What you've linked to is definitely a real Konami machine. I've played on that exact stage, in fact. It happens to be a Japanese cabinet, but the Korean cabinets (very different design internally) were paired with the same stages likely made in Japan.

It's quite common for many of the screws retaining the 'L' bracket to be missing. Mine's missing about half of them. I've actually been meaning to have some proper spacers made up since they are not a standard size. If you want some, I can let you know what the price works out to be. The screws are a standard (metric) size, and IIRC the washers are, too. You can buy them in bulk at somewhat reasonable prices from places like McMaster-Carr and Fastenal, though you won't get the fancy chromate plating the originals had (just upgrade to stainless and call it a day).

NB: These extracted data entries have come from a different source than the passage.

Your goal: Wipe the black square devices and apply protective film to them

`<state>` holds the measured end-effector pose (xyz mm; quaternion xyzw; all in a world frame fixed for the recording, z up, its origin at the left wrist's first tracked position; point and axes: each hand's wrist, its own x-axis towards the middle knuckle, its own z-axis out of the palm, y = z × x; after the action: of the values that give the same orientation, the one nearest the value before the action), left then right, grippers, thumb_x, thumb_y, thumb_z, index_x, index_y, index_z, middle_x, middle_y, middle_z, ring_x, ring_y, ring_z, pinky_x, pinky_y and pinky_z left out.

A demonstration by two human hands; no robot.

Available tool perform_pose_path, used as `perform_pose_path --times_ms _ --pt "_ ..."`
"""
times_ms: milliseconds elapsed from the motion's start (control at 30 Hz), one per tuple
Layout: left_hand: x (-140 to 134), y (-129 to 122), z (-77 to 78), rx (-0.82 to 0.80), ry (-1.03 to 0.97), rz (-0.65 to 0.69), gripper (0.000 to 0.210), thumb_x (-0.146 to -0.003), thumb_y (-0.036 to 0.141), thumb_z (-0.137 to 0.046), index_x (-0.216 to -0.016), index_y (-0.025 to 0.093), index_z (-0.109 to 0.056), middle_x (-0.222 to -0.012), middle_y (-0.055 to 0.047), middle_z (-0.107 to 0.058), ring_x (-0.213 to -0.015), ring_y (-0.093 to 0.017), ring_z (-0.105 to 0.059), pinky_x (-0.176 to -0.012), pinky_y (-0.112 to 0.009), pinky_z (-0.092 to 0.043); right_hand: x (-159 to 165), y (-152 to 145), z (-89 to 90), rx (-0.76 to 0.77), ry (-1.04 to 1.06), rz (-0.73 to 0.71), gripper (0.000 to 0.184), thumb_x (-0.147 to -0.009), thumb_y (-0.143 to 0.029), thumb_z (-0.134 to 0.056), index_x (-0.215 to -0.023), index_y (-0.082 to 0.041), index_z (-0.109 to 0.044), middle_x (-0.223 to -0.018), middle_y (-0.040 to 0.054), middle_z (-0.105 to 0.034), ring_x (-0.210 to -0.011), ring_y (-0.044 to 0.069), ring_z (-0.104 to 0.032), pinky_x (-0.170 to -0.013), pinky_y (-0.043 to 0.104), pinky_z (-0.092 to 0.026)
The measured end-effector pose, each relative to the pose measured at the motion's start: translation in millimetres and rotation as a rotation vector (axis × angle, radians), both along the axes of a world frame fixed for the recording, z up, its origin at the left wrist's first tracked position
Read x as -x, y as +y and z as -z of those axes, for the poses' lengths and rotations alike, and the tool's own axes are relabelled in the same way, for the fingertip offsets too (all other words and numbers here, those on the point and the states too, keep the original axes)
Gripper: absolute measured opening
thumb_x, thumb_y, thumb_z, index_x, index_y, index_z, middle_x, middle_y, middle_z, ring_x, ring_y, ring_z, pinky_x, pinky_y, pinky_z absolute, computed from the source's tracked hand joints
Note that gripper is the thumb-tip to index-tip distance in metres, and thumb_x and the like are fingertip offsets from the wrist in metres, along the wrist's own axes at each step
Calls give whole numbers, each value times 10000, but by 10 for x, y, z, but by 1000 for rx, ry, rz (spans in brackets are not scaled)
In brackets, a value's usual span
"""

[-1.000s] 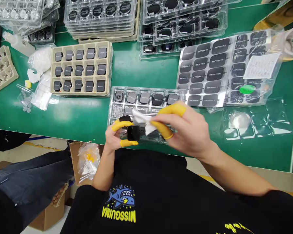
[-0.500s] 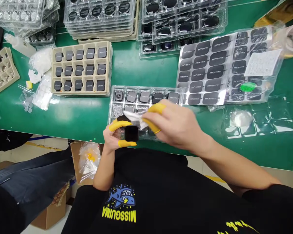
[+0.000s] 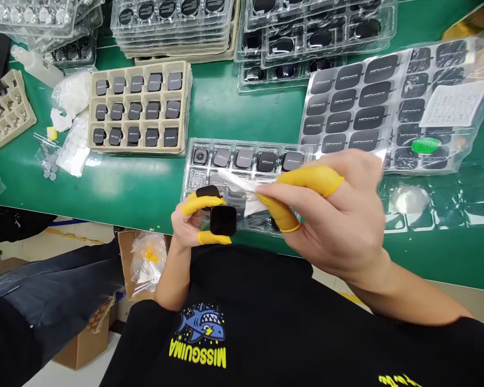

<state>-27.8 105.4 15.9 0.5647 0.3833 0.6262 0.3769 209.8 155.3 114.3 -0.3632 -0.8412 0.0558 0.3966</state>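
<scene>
My left hand [image 3: 186, 226] grips a square smartwatch case [image 3: 223, 220] by its edges, between fingers in yellow finger cots. The watch's glossy black face is turned up. A dark rounded piece [image 3: 208, 191] shows just past the index finger; whether the hand holds it I cannot tell. Between thumb and fingers, my right hand [image 3: 339, 209], also in yellow finger cots, pinches a folded white wipe [image 3: 242, 188]. The wipe is to the right of the watch and apart from it. Beneath both hands is a clear plastic tray [image 3: 190, 161] with several watch cases, partly hidden by the hands.
A beige tray [image 3: 189, 107] of dark square pieces lies at back left. Sheets of dark printed stickers [image 3: 339, 102] are at right, near a bagged stack [image 3: 447, 80]. Stacked clear trays [image 3: 173, 32] line the back. A white bottle [image 3: 36, 64] lies at far left.
My right hand with the wipe has come up closer to the camera and moved right, away from the watch. My left hand keeps the watch in nearly the same place.
</scene>
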Motion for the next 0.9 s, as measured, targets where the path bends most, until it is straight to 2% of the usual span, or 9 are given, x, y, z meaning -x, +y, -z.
perform_pose_path --times_ms 67,233,333,400,467,567,667,767,900 --pt "15 -14 29 9 20 -25 743 -582 684 -1051 -1171 265 -883 -1042 -64 -856 -853 -223 -812 -664 -304 -655 -11 -3 4 -36 -1 -3 281 -990 -92 -770 -1176 -301 -740 -934 20 -784 -953 278 -700 -976 535 -493" --pt "49 -33 40 50 70 -23 805 -469 631 -1108 -1142 246 -891 -1020 -76 -862 -913 -274 -832 -789 -381 -702 50 -37 -4 58 -65 -219 220 -1071 -138 -639 -1155 -313 -743 -939 6 -773 -1009 260 -705 -1062 573 -494" --pt "40 -23 17 69 51 7 803 -500 609 -1107 -1193 272 -881 -1099 -89 -869 -970 -286 -838 -850 -406 -705 122 -44 40 92 -60 -341 235 -1110 -150 -579 -1102 -314 -747 -876 -9 -739 -987 236 -708 -1095 555 -489" --pt "26 -14 13 50 14 33 799 -517 591 -1107 -1215 279 -874 -1118 -83 -868 -951 -269 -836 -831 -384 -697 152 -14 101 120 -39 -366 230 -1109 -157 -591 -1080 -328 -742 -871 -17 -739 -971 230 -714 -1083 545 -496" --pt "15 -12 15 21 -26 43 769 -550 598 -1094 -1209 267 -876 -1066 -68 -864 -892 -238 -825 -779 -345 -679 157 38 172 93 -88 -305 231 -1095 -142 -603 -1055 -322 -742 -875 -10 -745 -973 240 -718 -1052 551 -504" --pt "16 -23 6 44 -34 26 719 -564 615 -1084 -1146 242 -887 -955 -49 -836 -823 -211 -795 -734 -321 -655 111 114 233 -57 -186 -179 207 -1067 -98 -620 -1050 -275 -726 -862 12 -746 -958 258 -712 -967 545 -529" --pt "28 -36 -13 78 -49 17 698 -538 619 -1092 -1085 233 -893 -895 -46 -813 -799 -216 -782 -734 -339 -658 19 141 176 -132 -96 -59 182 -1028 -121 -725 -1146 -258 -703 -933 40 -765 -960 280 -705 -868 519 -539" --pt "29 -34 -11 74 -107 16 702 -537 654 -1081 -1078 247 -895 -883 -44 -805 -750 -200 -761 -681 -327 -645 -61 123 26 -63 4 25 255 -997 -137 -785 -1176 -292 -691 -999 63 -762 -1009 311 -696 -831 507 -548" --pt "18 -34 19 101 -132 9 753 -472 680 -1088 -1054 244 -894 -897 -47 -788 -737 -198 -750 -655 -327 -641 -89 75 -109 75 63 -41 228 -1019 -119 -727 -1130 -303 -651 -1044 59 -759 -1055 295 -683 -873 483 -585"
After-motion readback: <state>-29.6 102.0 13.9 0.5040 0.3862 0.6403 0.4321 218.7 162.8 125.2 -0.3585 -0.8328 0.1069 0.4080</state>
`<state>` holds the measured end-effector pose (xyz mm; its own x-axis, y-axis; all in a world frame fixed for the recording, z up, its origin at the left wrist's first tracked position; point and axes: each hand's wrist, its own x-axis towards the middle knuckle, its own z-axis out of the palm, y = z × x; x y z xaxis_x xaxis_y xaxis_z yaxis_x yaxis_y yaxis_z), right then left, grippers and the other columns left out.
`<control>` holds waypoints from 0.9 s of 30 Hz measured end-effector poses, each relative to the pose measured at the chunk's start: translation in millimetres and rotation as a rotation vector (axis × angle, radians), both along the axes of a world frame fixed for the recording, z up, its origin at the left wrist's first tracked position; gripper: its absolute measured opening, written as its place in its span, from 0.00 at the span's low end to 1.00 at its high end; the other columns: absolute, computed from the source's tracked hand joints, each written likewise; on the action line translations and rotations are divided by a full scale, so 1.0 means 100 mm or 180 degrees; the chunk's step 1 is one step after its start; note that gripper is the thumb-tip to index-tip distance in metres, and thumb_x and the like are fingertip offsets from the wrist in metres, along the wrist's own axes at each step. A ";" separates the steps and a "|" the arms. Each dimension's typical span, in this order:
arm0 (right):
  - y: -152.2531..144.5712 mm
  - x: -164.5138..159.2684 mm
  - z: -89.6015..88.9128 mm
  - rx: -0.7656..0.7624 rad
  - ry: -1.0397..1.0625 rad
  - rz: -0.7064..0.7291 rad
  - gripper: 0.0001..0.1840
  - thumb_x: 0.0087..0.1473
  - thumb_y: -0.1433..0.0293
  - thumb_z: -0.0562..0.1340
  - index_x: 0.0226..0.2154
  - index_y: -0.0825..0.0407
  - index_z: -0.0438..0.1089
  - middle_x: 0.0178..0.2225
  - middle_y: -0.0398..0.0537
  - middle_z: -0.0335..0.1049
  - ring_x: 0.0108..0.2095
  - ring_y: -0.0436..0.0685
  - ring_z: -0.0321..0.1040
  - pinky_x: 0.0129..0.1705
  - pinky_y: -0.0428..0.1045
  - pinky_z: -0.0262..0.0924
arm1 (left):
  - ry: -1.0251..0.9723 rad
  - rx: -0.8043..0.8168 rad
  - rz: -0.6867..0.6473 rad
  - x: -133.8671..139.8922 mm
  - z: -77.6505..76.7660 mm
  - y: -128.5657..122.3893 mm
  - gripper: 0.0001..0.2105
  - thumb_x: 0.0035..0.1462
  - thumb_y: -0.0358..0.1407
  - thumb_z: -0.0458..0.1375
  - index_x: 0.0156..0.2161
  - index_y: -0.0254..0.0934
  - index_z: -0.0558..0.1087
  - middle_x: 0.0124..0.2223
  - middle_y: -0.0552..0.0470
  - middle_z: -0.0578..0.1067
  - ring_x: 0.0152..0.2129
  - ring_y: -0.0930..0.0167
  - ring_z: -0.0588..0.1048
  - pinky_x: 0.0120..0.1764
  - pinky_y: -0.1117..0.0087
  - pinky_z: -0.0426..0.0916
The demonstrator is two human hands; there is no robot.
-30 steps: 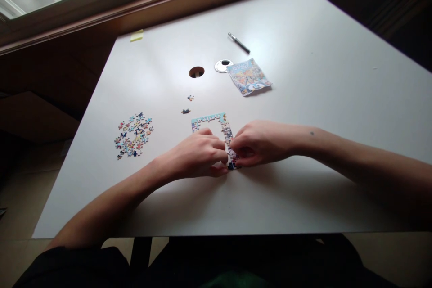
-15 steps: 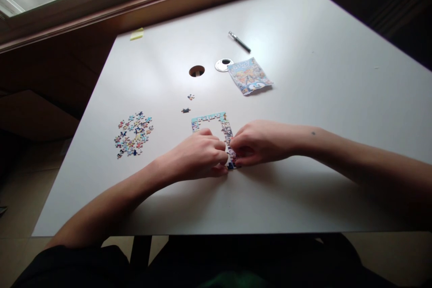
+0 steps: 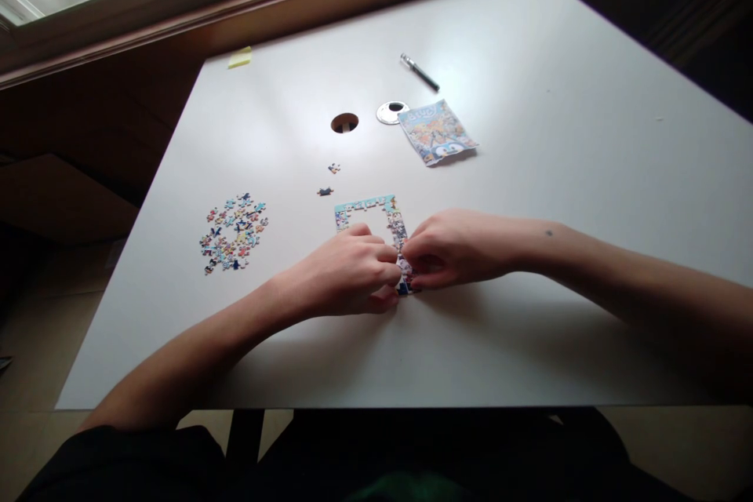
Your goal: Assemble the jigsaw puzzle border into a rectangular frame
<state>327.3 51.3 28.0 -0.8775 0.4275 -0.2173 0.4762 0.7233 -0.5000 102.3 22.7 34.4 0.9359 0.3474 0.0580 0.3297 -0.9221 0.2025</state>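
Observation:
A partly joined jigsaw puzzle frame (image 3: 395,221) lies flat on the white table, with bare tabletop showing inside its border. My left hand (image 3: 358,271) rests over its lower left part, fingers curled down at the right-hand strip. From the other side, my right hand (image 3: 438,249) pinches at the same strip, its thumb and fingers on the outer edge. Both sets of fingertips nearly meet near the lower right corner. The left hand covers the lower left of the frame. Whether a loose piece sits between the fingers cannot be made out.
Loose puzzle pieces (image 3: 232,235) are heaped at the left. A dark piece (image 3: 325,191) and another piece (image 3: 334,168) lie beyond the frame. Farther back are a cable hole (image 3: 344,123), its round cover (image 3: 388,113), a picture packet (image 3: 440,137), a pen (image 3: 420,73) and a yellow note (image 3: 240,57).
Hardly anything differs. Both hands stay at the right strip of the puzzle, with the left fingers shifted very slightly; the whole view has drifted a few pixels.

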 end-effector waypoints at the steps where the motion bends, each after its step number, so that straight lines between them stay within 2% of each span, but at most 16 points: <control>1: 0.00 0.00 0.00 -0.0006 0.0000 -0.0003 0.14 0.56 0.61 0.61 0.24 0.50 0.64 0.21 0.41 0.64 0.22 0.48 0.55 0.28 0.48 0.44 | -0.0022 0.0010 -0.0001 0.00 0.00 0.00 0.08 0.62 0.34 0.58 0.32 0.39 0.77 0.34 0.53 0.79 0.31 0.72 0.74 0.41 0.66 0.60; 12: -0.02 0.00 0.01 -0.0028 -0.0092 -0.0086 0.13 0.57 0.62 0.60 0.24 0.51 0.65 0.23 0.43 0.66 0.23 0.49 0.57 0.28 0.48 0.46 | 0.0112 -0.0015 0.0018 -0.02 0.02 0.02 0.09 0.65 0.35 0.57 0.34 0.39 0.78 0.36 0.53 0.79 0.33 0.71 0.74 0.41 0.66 0.58; 27: 0.02 0.03 0.00 -0.0019 -0.0046 -0.0243 0.13 0.58 0.62 0.60 0.25 0.50 0.65 0.23 0.43 0.66 0.24 0.50 0.57 0.29 0.48 0.45 | 0.0182 0.0300 0.0270 -0.02 -0.02 -0.02 0.09 0.67 0.36 0.56 0.38 0.38 0.77 0.38 0.52 0.79 0.35 0.68 0.75 0.40 0.63 0.58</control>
<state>329.9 53.1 27.6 -0.8391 0.4917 -0.2325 0.5371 0.6817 -0.4968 100.1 20.2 32.0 0.9062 0.4209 0.0416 0.4158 -0.9045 0.0949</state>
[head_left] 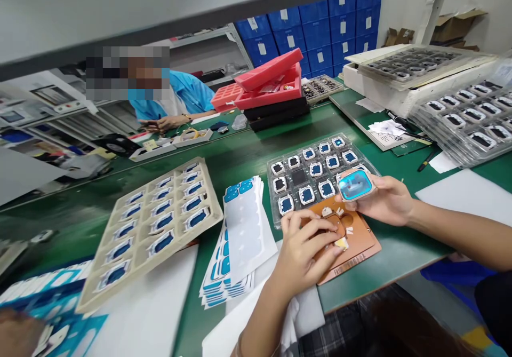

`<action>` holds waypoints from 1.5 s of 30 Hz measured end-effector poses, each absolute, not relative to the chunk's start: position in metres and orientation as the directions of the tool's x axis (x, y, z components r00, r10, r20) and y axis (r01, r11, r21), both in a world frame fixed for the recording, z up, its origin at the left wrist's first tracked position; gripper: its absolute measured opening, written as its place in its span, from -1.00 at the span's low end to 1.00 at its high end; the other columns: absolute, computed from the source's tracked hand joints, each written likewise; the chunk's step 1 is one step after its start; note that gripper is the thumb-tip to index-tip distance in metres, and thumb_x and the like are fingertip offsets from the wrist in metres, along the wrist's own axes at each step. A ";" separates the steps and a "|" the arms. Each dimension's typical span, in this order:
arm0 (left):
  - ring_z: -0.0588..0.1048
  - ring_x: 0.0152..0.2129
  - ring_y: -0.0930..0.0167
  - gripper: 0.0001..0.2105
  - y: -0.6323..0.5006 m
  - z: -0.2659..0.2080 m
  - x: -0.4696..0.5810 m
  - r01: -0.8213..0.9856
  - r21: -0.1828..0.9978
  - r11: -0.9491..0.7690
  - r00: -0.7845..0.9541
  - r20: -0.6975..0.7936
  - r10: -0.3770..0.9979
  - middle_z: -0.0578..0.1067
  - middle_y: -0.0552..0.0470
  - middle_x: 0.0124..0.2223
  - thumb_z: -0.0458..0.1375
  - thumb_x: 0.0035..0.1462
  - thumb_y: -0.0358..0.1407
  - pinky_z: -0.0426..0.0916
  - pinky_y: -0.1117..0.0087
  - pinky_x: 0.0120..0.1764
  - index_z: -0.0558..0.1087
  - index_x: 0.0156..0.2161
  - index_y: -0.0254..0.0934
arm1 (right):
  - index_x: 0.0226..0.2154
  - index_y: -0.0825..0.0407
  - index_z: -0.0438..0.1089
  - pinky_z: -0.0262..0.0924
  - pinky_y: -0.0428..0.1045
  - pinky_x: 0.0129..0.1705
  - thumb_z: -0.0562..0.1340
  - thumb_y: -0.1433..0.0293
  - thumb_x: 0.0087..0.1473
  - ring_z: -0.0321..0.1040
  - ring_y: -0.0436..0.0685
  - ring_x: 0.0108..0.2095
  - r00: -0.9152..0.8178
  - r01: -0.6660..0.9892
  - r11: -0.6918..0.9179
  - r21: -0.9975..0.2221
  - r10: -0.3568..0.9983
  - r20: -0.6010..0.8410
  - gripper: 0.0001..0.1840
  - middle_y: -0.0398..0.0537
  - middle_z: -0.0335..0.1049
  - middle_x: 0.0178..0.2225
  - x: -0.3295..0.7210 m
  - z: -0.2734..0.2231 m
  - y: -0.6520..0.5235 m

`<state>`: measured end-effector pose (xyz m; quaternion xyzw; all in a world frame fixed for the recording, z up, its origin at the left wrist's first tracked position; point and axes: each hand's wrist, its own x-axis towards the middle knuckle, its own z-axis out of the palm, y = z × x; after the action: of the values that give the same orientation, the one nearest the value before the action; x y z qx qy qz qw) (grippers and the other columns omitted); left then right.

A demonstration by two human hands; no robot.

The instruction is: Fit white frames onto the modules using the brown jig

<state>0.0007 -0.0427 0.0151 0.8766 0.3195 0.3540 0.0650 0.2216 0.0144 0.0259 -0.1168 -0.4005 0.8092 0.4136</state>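
Note:
My right hand (388, 201) grips a rounded-square watch housing (355, 185) by its edge, the glossy blue film on its face turned up. It is held just above the right side of an orange jig (370, 239). My left hand (306, 247) lies over the jig's left part, fingers spread and bent, fingertips at the jig's middle recess. Small white and yellow pads show on the jig. Behind it is a clear plastic tray (272, 199) of similar housings, most with blue faces. Left of my left hand lies a stack of white sheets with blue film pieces (246, 234).
A beige tray (218, 207) of housings stands tilted at left. At bottom left, a co-worker's blurred hand (20, 333) is over blue film sheets. Across the table sits a person in a blue shirt (192, 90). Red foam boxes (268, 98) and stacked trays (468, 127) stand further back.

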 end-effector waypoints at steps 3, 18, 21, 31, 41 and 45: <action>0.31 -0.14 0.25 -0.84 -0.043 0.016 0.001 0.515 0.348 -0.783 0.550 0.567 0.613 0.59 0.03 -0.19 0.09 0.28 -0.27 0.11 0.13 -0.09 0.53 -0.23 -0.17 | -0.15 0.04 0.40 0.16 -0.04 -0.28 0.32 0.15 -0.05 0.27 0.03 -0.39 -0.652 -0.579 -0.380 -0.721 0.748 0.129 -0.56 0.01 0.50 -0.25 0.222 0.024 0.015; 0.30 -0.10 0.23 -0.78 -0.043 0.018 -0.001 0.534 0.330 -0.779 0.584 0.522 0.622 0.59 0.01 -0.16 0.06 0.29 -0.17 0.07 0.12 -0.05 0.51 -0.15 -0.19 | -0.09 -0.01 0.47 0.25 -0.03 -0.13 0.41 0.24 -0.08 0.43 0.07 -0.21 -0.652 -0.572 -0.204 -0.795 0.701 0.289 -0.55 -0.10 0.51 -0.22 0.223 0.019 0.011; 0.32 -0.11 0.24 -0.81 -0.043 0.018 0.000 0.552 0.333 -0.765 0.565 0.525 0.636 0.59 0.02 -0.17 0.07 0.28 -0.21 0.07 0.13 -0.05 0.52 -0.19 -0.18 | -0.06 -0.03 0.48 0.24 -0.08 -0.15 0.42 0.28 -0.06 0.42 0.02 -0.21 -0.680 -0.554 -0.088 -0.828 0.621 0.389 -0.55 -0.12 0.50 -0.18 0.224 0.015 0.011; 0.32 -0.13 0.23 -0.80 -0.043 0.016 0.000 0.580 0.298 -0.758 0.541 0.555 0.632 0.58 -0.01 -0.19 0.08 0.27 -0.20 0.09 0.11 -0.06 0.53 -0.18 -0.19 | -0.03 -0.04 0.47 0.24 -0.06 -0.10 0.41 0.29 -0.04 0.39 0.05 -0.12 -0.713 -0.532 -0.017 -0.847 0.548 0.437 -0.54 -0.07 0.47 -0.11 0.224 0.009 0.015; 0.32 -0.12 0.22 -0.83 -0.043 0.018 -0.001 0.575 0.313 -0.755 0.547 0.540 0.640 0.57 -0.01 -0.16 0.11 0.25 -0.23 0.09 0.12 -0.07 0.53 -0.22 -0.21 | -0.02 -0.03 0.45 0.23 -0.05 -0.06 0.41 0.30 -0.01 0.39 0.06 -0.10 -0.749 -0.507 -0.036 -0.861 0.512 0.420 -0.55 -0.07 0.46 -0.10 0.226 0.013 0.015; 0.32 -0.12 0.22 -0.83 -0.044 0.018 -0.001 0.581 0.318 -0.750 0.546 0.531 0.648 0.58 -0.01 -0.15 0.10 0.26 -0.23 0.10 0.12 -0.06 0.52 -0.17 -0.20 | -0.04 -0.02 0.46 0.24 -0.03 -0.05 0.42 0.29 -0.03 0.41 0.05 -0.12 -0.741 -0.515 -0.128 -0.848 0.563 0.365 -0.55 -0.08 0.48 -0.12 0.225 0.013 0.013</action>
<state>-0.0010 -0.0436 0.0175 0.8776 0.3500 0.3235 0.0523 0.2251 0.0128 0.0132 -0.0219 -0.5543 0.7507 0.3589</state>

That button not flashing means it's probably just burned out. It's wired up along with the other two start/select buttons for 2P, so it wouldn't be anything electrical other than perhaps the wires running specifically to that button along the chain. They're standard wedge-base lamps. I think you want a 194. Do NOT use a 168; it will fit, but it is too high power and will overheat. The 168 also takes so long to come up to full brightness that you'll never actually get it there with how short the game normally leaves it on.

RTC-RAM, well, they're almost all that way now. It's vaguely possible that it died during the couple of weeks it took to get it to you. I have the parts to fix them on hand, if you want, but the soldering required is quite non-trivial. Konami was quite mean in their PCB layout when it comes to re-working that part.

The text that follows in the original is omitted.